Beijing General Hospital of PLA(解放军总医院)  
weidong han, Dr      Ph: 86-10-13651392893     Email: hanwdrsw@sina.com
Kaichao Feng, Dr       Ph: 86-10-13811421950      Email: timothyfkc@126.com

具体入组等相关信息:

Summary

RATIONALE: Placing a tumor antigen chimeric receptor that has been created in the laboratory into patient autologous T cells may make the body build immune response to kill cancer cells.

PURPOSE: This clinical trial is to study genetically engineered lymphocyte therapy in treating patients with EGFR positive advanced solid tumors, such as lung cancer, colorectal cancer and ovary cancer.

Further Study Information

PRIMARY OBJECTIVES:

I. Determine the safety and feasibility of the chimeric antigen receptor T cells transduced with the anti-EGFR vector (referred to as CART-EGFR cells).

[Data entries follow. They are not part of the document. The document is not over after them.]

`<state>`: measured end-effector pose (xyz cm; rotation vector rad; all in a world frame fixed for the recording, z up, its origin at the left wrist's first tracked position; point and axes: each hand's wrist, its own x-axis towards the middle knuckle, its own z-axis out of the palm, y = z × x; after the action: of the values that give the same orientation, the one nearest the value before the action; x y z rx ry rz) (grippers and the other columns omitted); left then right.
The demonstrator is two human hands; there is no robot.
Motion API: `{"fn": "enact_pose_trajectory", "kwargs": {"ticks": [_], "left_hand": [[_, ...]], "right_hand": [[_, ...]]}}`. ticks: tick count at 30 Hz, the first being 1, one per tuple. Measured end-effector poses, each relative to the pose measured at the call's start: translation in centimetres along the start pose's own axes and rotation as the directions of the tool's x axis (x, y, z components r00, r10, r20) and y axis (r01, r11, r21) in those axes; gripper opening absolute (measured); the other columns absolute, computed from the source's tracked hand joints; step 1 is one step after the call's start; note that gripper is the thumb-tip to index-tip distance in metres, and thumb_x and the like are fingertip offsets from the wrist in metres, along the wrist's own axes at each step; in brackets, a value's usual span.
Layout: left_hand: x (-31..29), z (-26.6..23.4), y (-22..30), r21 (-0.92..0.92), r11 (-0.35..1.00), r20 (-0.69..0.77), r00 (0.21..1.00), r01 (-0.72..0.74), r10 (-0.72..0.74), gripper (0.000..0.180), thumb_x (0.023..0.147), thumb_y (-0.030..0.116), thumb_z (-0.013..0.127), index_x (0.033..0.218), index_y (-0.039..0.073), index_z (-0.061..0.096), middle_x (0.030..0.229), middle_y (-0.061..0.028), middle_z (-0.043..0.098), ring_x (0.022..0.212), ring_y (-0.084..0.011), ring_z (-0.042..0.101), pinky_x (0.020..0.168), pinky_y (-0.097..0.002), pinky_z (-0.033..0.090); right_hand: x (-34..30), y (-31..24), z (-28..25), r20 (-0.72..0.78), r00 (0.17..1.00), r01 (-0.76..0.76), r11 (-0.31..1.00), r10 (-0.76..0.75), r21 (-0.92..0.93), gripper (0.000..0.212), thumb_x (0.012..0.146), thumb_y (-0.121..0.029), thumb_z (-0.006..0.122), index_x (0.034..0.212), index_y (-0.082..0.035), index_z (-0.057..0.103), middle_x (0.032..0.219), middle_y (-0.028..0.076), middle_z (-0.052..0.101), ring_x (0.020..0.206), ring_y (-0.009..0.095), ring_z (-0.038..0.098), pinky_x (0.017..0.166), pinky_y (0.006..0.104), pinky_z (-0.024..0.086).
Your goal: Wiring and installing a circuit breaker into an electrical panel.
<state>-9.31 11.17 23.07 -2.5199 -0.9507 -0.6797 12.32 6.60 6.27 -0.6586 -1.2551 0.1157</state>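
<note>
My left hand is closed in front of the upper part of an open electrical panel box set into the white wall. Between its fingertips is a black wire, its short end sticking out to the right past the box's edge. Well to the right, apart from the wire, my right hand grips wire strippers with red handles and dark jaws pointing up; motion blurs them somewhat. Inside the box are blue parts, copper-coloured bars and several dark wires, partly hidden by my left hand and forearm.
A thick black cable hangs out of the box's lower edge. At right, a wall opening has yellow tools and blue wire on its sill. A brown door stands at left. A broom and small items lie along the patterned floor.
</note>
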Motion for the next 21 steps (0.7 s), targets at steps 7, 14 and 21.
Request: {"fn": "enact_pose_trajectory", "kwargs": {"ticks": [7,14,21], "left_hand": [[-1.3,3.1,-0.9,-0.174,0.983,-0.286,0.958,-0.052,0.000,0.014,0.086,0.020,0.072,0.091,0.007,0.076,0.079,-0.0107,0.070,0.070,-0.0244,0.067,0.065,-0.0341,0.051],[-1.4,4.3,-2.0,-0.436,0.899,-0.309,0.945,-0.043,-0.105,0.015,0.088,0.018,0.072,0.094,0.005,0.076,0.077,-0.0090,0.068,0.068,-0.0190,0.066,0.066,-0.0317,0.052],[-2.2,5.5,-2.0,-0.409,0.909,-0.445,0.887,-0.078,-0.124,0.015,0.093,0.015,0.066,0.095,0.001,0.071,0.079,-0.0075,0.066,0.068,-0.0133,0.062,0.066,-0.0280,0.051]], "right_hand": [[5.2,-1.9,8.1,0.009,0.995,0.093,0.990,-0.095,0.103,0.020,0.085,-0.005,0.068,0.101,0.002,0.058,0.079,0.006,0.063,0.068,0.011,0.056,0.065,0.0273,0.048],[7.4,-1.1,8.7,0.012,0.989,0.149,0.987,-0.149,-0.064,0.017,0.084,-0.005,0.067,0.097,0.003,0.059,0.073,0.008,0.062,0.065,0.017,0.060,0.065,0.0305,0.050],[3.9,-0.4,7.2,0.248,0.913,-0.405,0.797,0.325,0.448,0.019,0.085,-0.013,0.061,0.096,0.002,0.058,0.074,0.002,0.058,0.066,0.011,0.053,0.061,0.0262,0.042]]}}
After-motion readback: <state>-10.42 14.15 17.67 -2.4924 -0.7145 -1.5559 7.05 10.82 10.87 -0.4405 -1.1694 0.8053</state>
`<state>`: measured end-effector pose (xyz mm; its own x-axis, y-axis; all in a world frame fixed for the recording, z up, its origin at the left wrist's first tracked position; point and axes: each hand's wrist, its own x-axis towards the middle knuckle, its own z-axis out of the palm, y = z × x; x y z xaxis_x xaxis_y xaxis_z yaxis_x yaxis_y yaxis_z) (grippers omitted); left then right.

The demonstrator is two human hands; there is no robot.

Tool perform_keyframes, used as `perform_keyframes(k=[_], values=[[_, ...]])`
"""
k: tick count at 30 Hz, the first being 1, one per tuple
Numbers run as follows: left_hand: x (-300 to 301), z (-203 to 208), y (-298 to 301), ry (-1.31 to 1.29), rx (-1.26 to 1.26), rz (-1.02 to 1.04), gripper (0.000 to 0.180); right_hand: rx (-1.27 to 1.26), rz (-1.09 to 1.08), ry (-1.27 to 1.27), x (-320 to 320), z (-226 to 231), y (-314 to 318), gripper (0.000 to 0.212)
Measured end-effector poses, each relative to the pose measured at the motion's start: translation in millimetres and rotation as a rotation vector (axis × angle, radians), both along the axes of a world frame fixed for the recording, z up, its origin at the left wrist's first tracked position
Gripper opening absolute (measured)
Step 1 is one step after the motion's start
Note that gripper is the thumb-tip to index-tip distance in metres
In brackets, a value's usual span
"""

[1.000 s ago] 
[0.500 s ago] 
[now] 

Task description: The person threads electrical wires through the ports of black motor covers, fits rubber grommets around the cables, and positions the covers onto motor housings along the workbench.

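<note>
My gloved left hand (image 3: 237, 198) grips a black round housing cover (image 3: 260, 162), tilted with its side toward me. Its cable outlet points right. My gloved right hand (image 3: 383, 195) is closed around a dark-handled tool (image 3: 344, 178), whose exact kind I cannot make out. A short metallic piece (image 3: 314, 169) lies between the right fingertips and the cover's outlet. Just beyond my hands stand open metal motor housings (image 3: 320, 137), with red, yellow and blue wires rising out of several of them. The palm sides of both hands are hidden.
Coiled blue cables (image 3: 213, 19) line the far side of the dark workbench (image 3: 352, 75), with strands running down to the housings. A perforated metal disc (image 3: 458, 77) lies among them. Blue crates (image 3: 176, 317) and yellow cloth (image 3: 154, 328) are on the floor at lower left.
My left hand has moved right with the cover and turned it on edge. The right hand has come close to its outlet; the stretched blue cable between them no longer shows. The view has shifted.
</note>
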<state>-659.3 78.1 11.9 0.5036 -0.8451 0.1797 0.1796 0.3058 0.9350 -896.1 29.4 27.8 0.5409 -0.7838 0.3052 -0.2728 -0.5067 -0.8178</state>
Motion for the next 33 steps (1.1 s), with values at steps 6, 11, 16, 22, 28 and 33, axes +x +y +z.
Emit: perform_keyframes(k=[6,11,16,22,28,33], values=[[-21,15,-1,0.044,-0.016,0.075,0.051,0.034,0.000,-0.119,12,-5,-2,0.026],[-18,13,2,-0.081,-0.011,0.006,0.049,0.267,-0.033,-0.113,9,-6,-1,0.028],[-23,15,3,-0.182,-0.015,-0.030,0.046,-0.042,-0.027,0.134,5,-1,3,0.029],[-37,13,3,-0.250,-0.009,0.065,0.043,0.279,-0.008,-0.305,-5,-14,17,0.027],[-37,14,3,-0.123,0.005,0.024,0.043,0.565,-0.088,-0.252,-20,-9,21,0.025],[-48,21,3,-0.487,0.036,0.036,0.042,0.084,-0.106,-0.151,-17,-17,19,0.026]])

II. Determine duration of in vivo survival of CART-EGFR cells. RT-PCR (reverse transcription polymerase chain reaction) analysis of whole blood will be used to detect and quantify survival of CART-EGFR TCR zeta:CD137 and TCR (T-cell receptor) zeta cells over time.

SECONDARY OBJECTIVES:

I. For patients with detectable disease, measure anti-tumor response due to CART-EGFR cell infusions.

II. Estimate relative trafficking of CART-EGFR cells in tumor bed.

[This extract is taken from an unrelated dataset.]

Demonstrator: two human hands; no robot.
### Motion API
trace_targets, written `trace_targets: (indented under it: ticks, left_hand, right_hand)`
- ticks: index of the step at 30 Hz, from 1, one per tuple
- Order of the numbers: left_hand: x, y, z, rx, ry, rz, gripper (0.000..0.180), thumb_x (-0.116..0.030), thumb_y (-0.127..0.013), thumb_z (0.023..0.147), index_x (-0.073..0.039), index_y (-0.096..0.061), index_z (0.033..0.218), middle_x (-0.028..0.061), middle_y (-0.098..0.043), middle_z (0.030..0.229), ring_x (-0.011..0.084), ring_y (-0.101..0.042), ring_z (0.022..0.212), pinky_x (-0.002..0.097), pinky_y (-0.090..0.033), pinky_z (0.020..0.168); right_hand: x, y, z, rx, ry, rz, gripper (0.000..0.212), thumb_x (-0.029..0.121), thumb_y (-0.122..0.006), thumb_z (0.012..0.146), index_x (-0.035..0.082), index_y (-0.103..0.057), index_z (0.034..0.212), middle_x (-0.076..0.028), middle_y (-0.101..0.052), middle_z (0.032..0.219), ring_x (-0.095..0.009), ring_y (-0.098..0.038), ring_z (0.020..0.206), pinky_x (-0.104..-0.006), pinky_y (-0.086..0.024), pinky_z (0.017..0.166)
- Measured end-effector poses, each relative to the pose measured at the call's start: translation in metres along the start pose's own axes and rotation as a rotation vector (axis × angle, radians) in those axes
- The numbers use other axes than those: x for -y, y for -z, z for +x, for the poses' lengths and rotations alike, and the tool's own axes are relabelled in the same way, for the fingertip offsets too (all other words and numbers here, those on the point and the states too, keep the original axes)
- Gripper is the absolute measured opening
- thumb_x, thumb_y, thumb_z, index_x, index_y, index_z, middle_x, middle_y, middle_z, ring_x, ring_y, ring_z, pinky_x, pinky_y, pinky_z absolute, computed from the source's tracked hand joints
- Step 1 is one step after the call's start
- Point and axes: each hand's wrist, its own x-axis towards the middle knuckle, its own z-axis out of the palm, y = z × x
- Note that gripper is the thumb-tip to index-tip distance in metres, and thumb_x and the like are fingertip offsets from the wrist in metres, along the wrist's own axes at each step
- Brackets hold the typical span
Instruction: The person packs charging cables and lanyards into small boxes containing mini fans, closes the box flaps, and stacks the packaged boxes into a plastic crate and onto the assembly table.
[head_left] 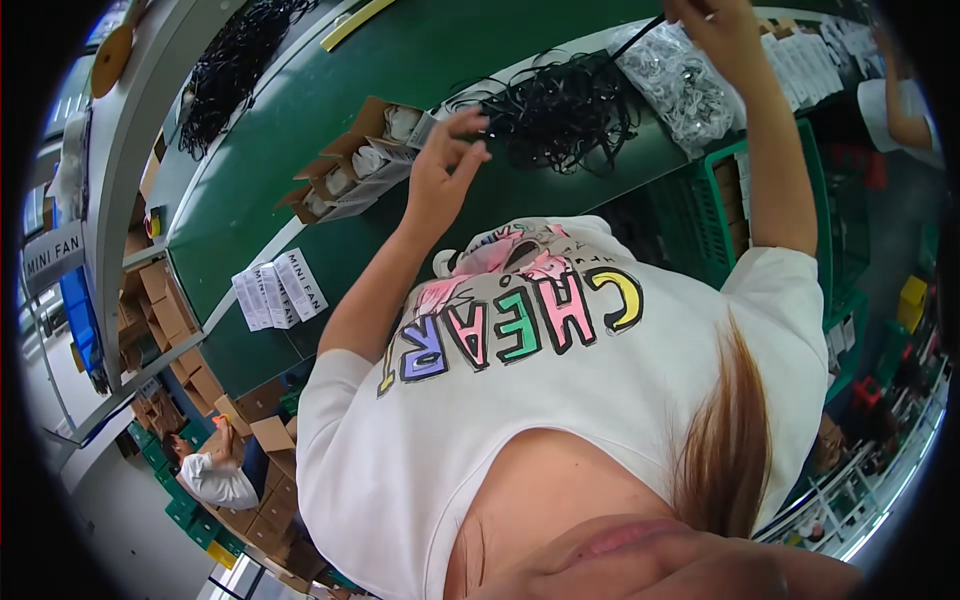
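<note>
My left hand (450, 160) is raised over the green workbench (330, 110), its fingers and thumb apart and nothing in them. Beside its fingertips lies a tangled pile of black straps (565, 115). At the top edge my right hand (718, 30), partly cut off, has its fingers closed on a black strap (640, 36) that slants down toward the pile. Below that hand is a clear plastic bag (685, 90) full of small transparent pieces. Left of my left hand stands a row of opened small boxes (360, 165) with white wrapped items inside.
Flat white boxes (280, 290) lie at the bench's left end. More white boxes (800, 70) line the far right. A green crate (715, 215) stands under my right arm. Another black strap heap (235, 70) lies beyond. Co-workers (900, 110) are at right and lower left.
</note>
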Motion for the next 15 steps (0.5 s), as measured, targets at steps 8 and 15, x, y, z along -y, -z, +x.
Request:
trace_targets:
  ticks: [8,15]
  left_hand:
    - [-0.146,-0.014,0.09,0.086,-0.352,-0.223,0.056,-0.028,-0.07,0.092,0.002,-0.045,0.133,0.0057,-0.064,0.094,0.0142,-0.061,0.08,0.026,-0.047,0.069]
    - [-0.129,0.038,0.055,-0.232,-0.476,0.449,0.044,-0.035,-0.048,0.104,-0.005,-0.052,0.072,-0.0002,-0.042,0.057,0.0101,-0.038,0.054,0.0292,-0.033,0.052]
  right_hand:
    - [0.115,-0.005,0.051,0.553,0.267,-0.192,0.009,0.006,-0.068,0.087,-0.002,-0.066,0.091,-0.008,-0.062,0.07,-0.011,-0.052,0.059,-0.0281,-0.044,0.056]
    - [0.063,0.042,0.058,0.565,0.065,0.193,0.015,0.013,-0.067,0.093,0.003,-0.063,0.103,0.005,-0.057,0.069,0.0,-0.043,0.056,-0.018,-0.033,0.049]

III. Determine if cellular or humoral host immunity develops against the murine anti-EGFR, and assess correlation with loss of detectable CART-EGFR (loss of engraftment).

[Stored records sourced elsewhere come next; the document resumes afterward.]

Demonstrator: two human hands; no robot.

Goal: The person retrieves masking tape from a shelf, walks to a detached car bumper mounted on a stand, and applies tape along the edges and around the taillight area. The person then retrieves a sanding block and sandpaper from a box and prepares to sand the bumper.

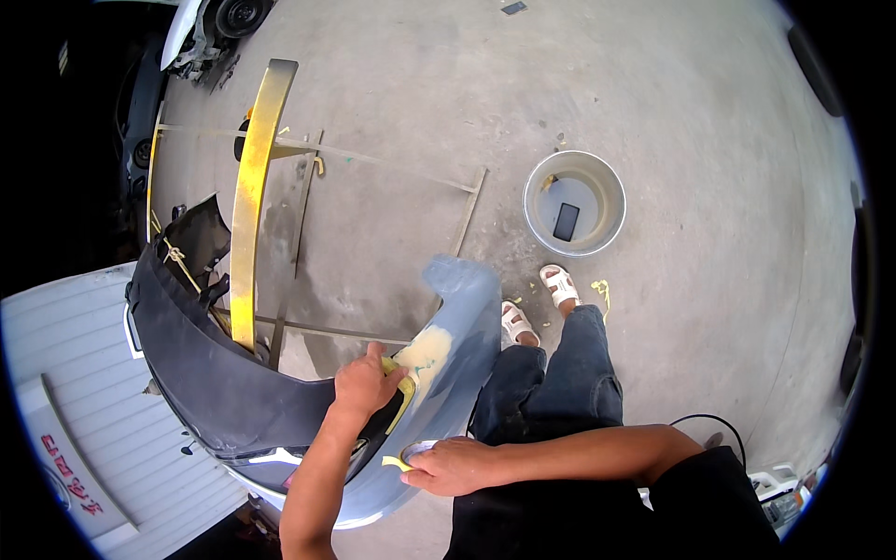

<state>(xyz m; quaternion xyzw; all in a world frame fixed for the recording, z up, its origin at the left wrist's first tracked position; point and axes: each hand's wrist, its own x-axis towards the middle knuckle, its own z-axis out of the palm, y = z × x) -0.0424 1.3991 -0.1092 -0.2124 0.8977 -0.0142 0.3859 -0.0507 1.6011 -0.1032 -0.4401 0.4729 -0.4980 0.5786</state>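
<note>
Bumper [280, 401], dark grey with a paler grey end, fills the seven o'clock part of the head view, and it rests on a stand of thin metal bars [373, 159] over the concrete floor [672, 112]. The grey end curves up toward the middle of the picture and carries a patch of yellowish filler [425, 353]. The left hand [366, 383] lies on the bumper just at eight o'clock of that patch, fingers curled together and pressing a strip of yellow tape [403, 392] along the edge of a dark opening. The right hand [448, 465] sits at six o'clock, on the lower rim of the bumper, fingers closed around a roll of tape [417, 450]; a short yellow tail of tape sticks out at nine o'clock of that hand. The two hands are near each other, with the bumper's edge between them.

A long yellow-gold bar [250, 196] stands across the stand from eleven o'clock down toward the bumper. At one o'clock of the middle, a round metal bucket [574, 203] sits on the floor with a dark flat thing inside. The person's legs in dark jeans and white sandals [558, 284] show just below the bucket. A white ribbed panel [84, 392] lies at eight o'clock by the rim.
</note>
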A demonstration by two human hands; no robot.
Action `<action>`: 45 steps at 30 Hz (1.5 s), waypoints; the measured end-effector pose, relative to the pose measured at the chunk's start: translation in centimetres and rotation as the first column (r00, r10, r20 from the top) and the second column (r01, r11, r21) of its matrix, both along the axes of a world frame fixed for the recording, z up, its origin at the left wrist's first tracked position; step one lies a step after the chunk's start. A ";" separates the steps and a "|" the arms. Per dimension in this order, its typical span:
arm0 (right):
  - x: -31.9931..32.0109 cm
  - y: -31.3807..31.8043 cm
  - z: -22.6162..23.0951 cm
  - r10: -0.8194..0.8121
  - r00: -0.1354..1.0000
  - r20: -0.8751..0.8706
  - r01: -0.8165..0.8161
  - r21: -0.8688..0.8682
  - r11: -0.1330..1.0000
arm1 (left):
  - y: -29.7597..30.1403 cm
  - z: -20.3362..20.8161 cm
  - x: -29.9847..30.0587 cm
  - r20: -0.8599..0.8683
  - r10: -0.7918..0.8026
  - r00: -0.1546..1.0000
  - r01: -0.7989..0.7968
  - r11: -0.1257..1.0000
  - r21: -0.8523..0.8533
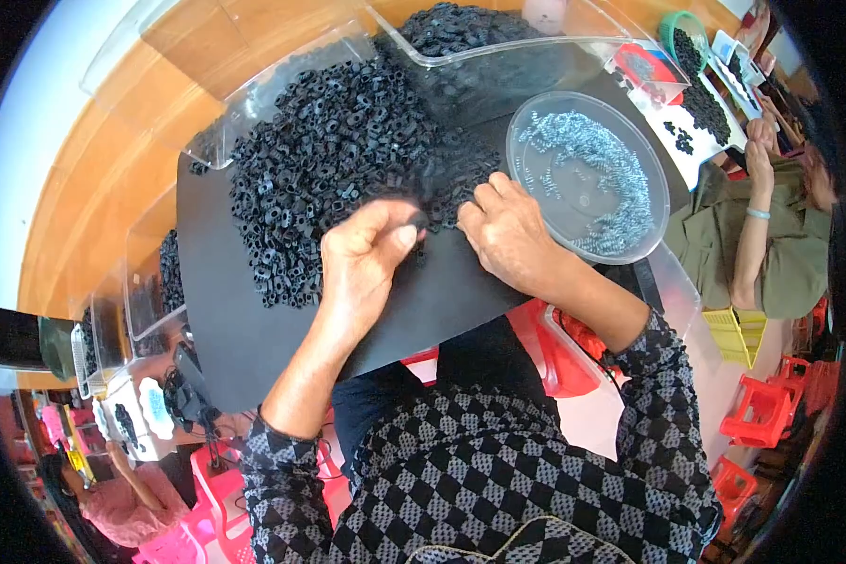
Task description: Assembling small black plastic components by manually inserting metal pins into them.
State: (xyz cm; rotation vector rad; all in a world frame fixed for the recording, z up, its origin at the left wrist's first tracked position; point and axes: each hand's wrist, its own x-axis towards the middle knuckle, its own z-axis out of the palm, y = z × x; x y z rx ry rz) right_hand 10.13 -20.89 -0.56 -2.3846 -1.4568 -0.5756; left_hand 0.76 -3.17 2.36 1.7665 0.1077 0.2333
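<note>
Black plastic pieces (334, 155) sit piled by our hands; our left hand (362, 268) pinches one, right hand (509, 235) fingers curl on another—we should align them squarely, judging by the spring dish (526, 127).

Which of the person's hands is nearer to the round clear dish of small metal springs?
Right. The right hand rests on the black sheet just beside the round clear dish of springs. The left hand lies farther away, at the pile of black parts.
</note>
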 end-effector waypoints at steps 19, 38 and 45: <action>-4.1 2.2 1.1 0.193 0.944 -0.269 -0.045 0.472 0.881 | -1.8 -2.0 -3.8 -0.076 0.101 0.992 -0.118 0.957 -0.266; 2.7 -6.8 1.4 -0.388 0.921 -0.040 0.390 0.146 0.909 | -1.4 -1.5 -5.3 0.036 0.253 0.967 -0.245 0.957 -0.153; 4.0 -7.3 0.5 -0.458 0.884 -0.093 0.450 -0.093 0.888 | -2.3 -2.4 -5.1 -0.062 0.208 0.976 -0.217 0.905 -0.367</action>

IV. Determine the relative subsets of CART-EGFR T cells (Tcm, Tem, and Treg).

OUTLINE: Patients are assigned to 1 group according to order of enrollment.

Patients receive anti-EGFR-CAR (coupled with CD137 and CD3 zeta signalling domains)vector-transduced autologous T cells on days 0,1, and 2 in the absence of unacceptable toxicity.

After completion of study treatment, patients are followed intensively for 6 months, every 3 months for 2 years, and annually thereafter for 13 years.

Estimate relative trafficking of CART-EGFR cells in peripheral blood.

Eligibility Criteria

Inclusion Criteria:

1. Chemotherapy refractory EGFR-positive non-small cell lung cancer, colorectal cancer with liver metastasis,and chemotherapy resistant or relapsed ovary cancer.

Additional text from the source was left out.